D’une certaine manière, Germain Muller fait le procès de la chambre civique elle-même, dans la mesure où il rappelle la difficulté de juger les actions des Alsaciens durant l’Annexion, en faisant demander à Lämpele : Ja… Jo, wàs het m’r denn àndersch welle màche ? (Qu’aurions-nous dû/pu faire d’autre ?).
Alors que le Président lui reproche de ne pas s’être engagé dans la Résistance, Lämpele souligne la malhonnêteté de cet argument en rappelant que la Résistance, clandestine par définition, était aussi limitée en Alsace par l’intensité des contrôles. En disant, à la fin de l’extrait : Ja, wisse Sie, Herr President, von zellen het m’r vor de Libération net viel gheert… (Vous savez, on n’en a pas beaucoup entendu parler) à propos de la Résistance, Lämpele provoque un tollé. Là encore, Germain Muller joue sur le décalage des attitudes face aux actions des Alsaciens en fonctions des périodes de guerre et d’après-guerre.

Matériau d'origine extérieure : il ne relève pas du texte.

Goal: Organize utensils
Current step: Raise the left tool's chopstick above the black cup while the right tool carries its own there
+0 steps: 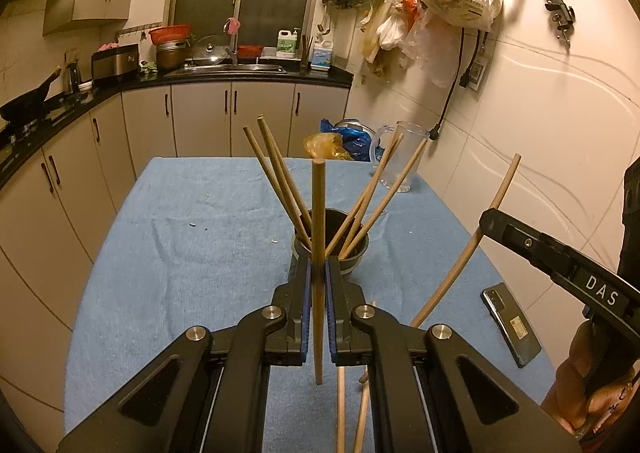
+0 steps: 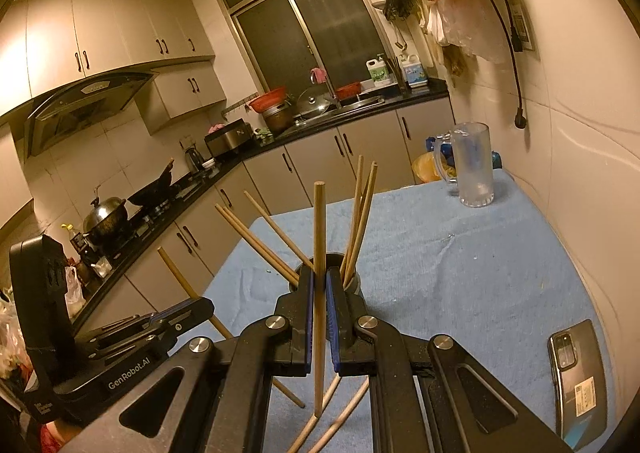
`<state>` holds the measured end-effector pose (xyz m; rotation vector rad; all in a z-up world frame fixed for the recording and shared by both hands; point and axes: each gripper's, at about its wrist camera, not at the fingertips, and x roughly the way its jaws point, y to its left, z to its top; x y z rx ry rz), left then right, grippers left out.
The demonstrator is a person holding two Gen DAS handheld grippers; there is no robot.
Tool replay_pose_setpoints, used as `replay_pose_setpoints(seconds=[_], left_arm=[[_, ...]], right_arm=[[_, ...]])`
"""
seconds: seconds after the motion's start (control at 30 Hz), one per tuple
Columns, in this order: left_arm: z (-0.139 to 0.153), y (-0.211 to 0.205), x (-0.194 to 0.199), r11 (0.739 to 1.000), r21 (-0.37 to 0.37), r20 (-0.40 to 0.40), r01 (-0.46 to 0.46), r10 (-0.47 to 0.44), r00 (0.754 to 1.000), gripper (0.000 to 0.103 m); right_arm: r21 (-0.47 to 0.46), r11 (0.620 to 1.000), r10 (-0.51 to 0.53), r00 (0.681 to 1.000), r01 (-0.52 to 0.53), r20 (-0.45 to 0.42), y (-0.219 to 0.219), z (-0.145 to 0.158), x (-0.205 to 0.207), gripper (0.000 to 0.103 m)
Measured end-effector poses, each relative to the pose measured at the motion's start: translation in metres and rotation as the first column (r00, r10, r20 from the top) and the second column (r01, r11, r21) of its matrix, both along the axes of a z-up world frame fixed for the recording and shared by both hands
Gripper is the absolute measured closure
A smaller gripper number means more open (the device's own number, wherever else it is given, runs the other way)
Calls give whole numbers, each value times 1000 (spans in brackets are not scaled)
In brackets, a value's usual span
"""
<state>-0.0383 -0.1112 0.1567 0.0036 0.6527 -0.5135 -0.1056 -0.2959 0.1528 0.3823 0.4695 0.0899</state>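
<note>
A dark metal cup stands mid-table with several wooden chopsticks fanned out of it. Just in front of the cup, my left gripper is shut on one upright chopstick. In the right wrist view the right gripper is likewise shut on an upright chopstick, close to the cup. Each gripper also shows from the other's camera: the right gripper at the right edge with its chopstick, the left gripper at lower left with its stick. Loose chopsticks lie on the cloth under the grippers.
A blue cloth covers the table. A phone lies near the right edge. A glass mug stands at the far right corner by the wall. Kitchen counters run along the left and back.
</note>
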Motion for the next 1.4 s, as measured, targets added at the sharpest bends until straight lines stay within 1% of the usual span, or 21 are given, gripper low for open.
replay_pose_setpoints(seconds=[0.57, 0.77, 1.4], left_arm=[[3, -2, -2, 1000, 13, 12, 15, -16, 1000, 97], [5, -3, -2, 1000, 11, 15, 16, -16, 1000, 97], [13, -6, -1, 999, 18, 28, 31, -32, 999, 97]], right_arm=[[-2, 1000, -5, 1000, 5, 6, 1, 3, -1, 96], [-2, 1000, -10, 1000, 10, 16, -1, 10, -1, 96], [-1, 1000, -12, 999, 12, 31, -3, 18, -1, 96]])
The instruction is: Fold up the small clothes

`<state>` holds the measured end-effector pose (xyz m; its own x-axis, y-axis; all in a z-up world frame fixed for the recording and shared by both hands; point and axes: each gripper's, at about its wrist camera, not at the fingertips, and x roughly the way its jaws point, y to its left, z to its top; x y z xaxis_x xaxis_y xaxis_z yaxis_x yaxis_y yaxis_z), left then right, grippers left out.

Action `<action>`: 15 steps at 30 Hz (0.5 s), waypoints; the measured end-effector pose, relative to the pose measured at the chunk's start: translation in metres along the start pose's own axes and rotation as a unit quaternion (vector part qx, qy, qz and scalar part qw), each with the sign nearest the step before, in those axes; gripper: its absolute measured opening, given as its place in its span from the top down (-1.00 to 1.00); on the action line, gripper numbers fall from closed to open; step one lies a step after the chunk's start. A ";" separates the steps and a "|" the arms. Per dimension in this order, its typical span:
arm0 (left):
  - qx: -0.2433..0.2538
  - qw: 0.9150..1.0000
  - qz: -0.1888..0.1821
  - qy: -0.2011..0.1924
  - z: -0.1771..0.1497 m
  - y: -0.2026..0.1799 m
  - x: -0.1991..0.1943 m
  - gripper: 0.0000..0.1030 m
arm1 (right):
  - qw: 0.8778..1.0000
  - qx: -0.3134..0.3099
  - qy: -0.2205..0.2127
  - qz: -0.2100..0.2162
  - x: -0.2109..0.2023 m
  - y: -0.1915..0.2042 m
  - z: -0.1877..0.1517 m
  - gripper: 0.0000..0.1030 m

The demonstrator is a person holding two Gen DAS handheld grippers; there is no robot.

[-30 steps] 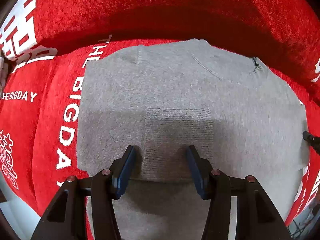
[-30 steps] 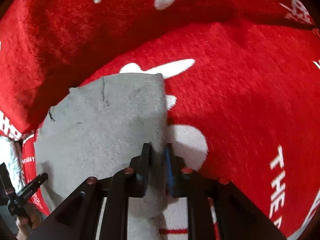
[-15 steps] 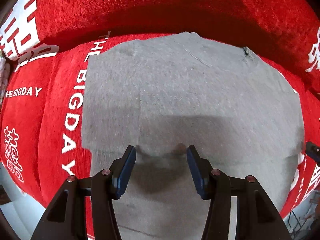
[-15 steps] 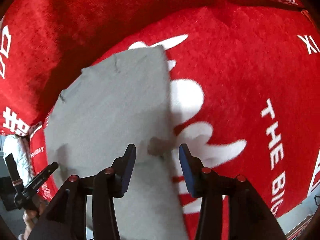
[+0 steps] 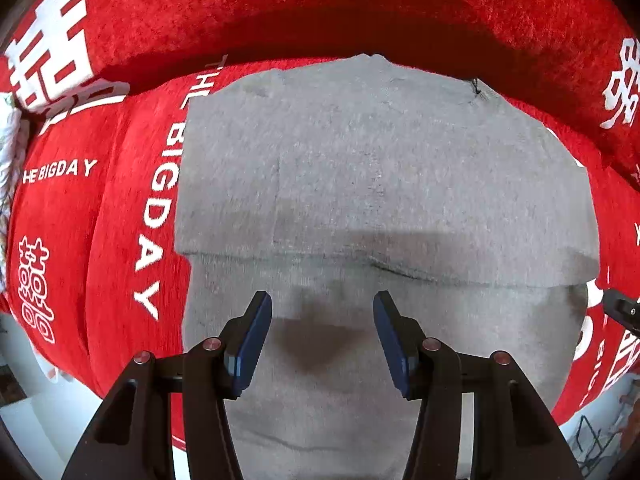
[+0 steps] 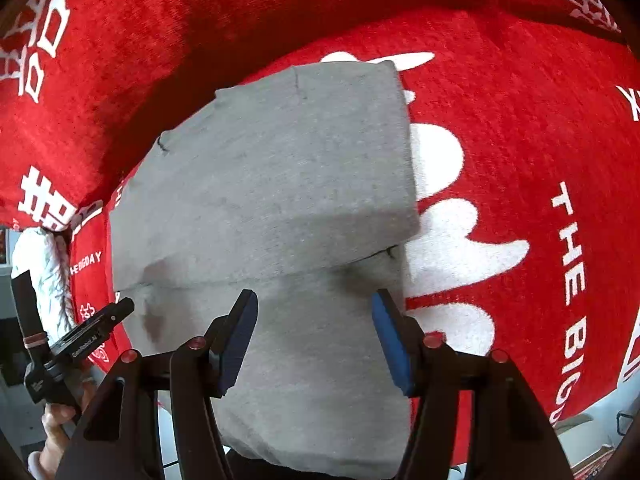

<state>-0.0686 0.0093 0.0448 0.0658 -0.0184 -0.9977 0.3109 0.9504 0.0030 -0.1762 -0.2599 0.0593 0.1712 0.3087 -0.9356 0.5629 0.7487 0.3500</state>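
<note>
A grey knit garment (image 5: 380, 168) lies flat on a red sofa seat, with its upper part folded over so a fold edge runs across the middle. It also shows in the right wrist view (image 6: 272, 184). My left gripper (image 5: 323, 320) is open and empty, above the garment's lower half, just short of the fold edge. My right gripper (image 6: 314, 316) is open and empty, above the garment's lower right part near its right edge. The left gripper's body (image 6: 84, 336) shows at the garment's left side in the right wrist view.
The red sofa cover (image 5: 100, 220) carries white lettering and symbols, and its backrest (image 5: 320, 8) rises behind the garment. More red seat (image 6: 520, 200) lies to the garment's right. A white crumpled item (image 6: 44, 264) sits at the sofa's left end. The seat's front edge is close below.
My right gripper opened and let go of the garment's edge, then pulled back. Both grippers have drawn back towards the front, and the fold edge now lies flat across the middle.
</note>
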 end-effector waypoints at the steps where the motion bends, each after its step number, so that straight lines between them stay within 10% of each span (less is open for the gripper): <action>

Selon Germain Muller, cette critique est nécessaire et salutaire. La critique fait d’ailleurs partie selon lui des missions du théâtre, qui ne doit pas être entravée par le pouvoir et la censure. En effet, selon lui toujours, le droit à la critique est non seulement un des droits sacrés de l’homme ; il est aussi une hygiène de l’État (HIRLÉ & FAUST, 2007 : 34).
3. Quelles sont les langues employées dans cet extrait ? À quoi renvoie leur utilisation ?
On repère trois variétés : le français, le dialecte alsacien, ainsi que l’allemand standard.
Lämpele, auparavant soumis aux autorités nazies et désormais au tribunal français, est donc pris entre deux autorités linguistiques, mais dont ni l’une ni l’autre n’est vraiment sa langue, ce qui explique sa confusion lorsqu’il répond à propos de son activité : Employé bi de Reichs… SNCF. Le passage d’un code à l’autre montre que peu importe finalement l’autorité à laquelle il est soumise, il se trouve toujours dans une position de faiblesse, de dominé.
Références :
HIRLÉ Ronald et FAUST Dinah. Le Barabli, histoire d’un cabaret bilingue. Strasbourg : Éditions Hirlé, 2007.
WACKENHEIM, Auguste. Rires et sourires en Alsace et ailleurs. Strasbourg : Culture alsacienne, L'Alsatique de poche, 1976.